The first thing to be aware of is that with modern collectors (I have no idea
how modern Go's new collector is though), GC pause time depends on how much
live data there is in the young generation. So you can easily have enormous
heaps with very low pause times if all your objects die young and hardly ever
make it into the old generations, because then you never really need to
collect the rest of the heap at all.

Of course, outside of synthetic benchmarks, many apps don't show such pleasant
behaviour, and often GC algorithms face difficult tradeoffs that are only
really knowable by the developers. For instance, do you want low pause times,
or less CPU used by the collector (higher throughput)? It turns out that's a
fundamental tradeoff and the right answer usually depends whether your app is
a user facing server (needs low pause times) or a batch job (better to pause
for long periods but complete faster). No runtime can know that, which is why
the JVM has tons of tuning knobs. Left to its own devices you can
theoretically get away with only tweaking a single knob which is target pause
time (in G1). Set it lower and CPU usage of the collector goes up but it'll
try and pause for less time.
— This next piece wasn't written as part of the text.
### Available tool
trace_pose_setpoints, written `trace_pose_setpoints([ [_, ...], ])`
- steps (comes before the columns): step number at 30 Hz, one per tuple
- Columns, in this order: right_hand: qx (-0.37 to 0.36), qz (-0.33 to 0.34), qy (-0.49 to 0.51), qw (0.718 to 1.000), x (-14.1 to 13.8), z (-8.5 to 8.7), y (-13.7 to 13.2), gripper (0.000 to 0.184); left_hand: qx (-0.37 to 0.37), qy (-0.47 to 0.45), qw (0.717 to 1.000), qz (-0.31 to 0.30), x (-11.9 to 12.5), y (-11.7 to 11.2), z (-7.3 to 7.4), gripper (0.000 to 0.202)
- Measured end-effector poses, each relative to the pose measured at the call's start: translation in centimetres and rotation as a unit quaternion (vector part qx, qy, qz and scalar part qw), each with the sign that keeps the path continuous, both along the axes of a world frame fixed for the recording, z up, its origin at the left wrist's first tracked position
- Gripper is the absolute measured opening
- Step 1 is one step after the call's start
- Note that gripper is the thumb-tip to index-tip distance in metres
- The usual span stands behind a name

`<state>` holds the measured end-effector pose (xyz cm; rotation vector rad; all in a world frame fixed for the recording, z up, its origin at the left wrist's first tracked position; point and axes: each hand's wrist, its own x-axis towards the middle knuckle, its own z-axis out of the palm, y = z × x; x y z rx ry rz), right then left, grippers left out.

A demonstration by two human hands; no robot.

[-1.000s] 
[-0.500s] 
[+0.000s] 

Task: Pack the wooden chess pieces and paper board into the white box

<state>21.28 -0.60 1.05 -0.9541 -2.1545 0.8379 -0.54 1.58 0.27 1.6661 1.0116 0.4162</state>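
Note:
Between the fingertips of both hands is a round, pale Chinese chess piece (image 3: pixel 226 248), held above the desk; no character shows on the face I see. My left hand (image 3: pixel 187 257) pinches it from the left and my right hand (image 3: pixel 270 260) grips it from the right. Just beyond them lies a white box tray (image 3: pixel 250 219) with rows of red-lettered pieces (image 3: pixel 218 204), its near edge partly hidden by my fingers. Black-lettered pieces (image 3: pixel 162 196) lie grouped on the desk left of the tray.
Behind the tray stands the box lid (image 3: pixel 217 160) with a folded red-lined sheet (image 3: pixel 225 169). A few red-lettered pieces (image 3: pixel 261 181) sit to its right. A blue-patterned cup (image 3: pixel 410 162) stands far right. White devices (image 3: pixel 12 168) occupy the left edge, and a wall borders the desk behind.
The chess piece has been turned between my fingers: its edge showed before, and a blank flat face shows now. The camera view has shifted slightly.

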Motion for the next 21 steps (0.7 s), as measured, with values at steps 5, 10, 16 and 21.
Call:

Set it higher and the collector gets more
efficient.

Or you can just buy Zing and get rid of GC pauses entirely.

So a stat by itself like "20ms GC pauses on 200GB heaps" doesn't mean much by
itself. You can get very low pause times with huge heaps out of the JVM as
well:

    
    
      http://www.slideshare.net/HBaseCon/dev-session-7-49202969
    

but of course, you have to pay the piper somehow ... assuming non-weird heap
usage the program will run slower overall.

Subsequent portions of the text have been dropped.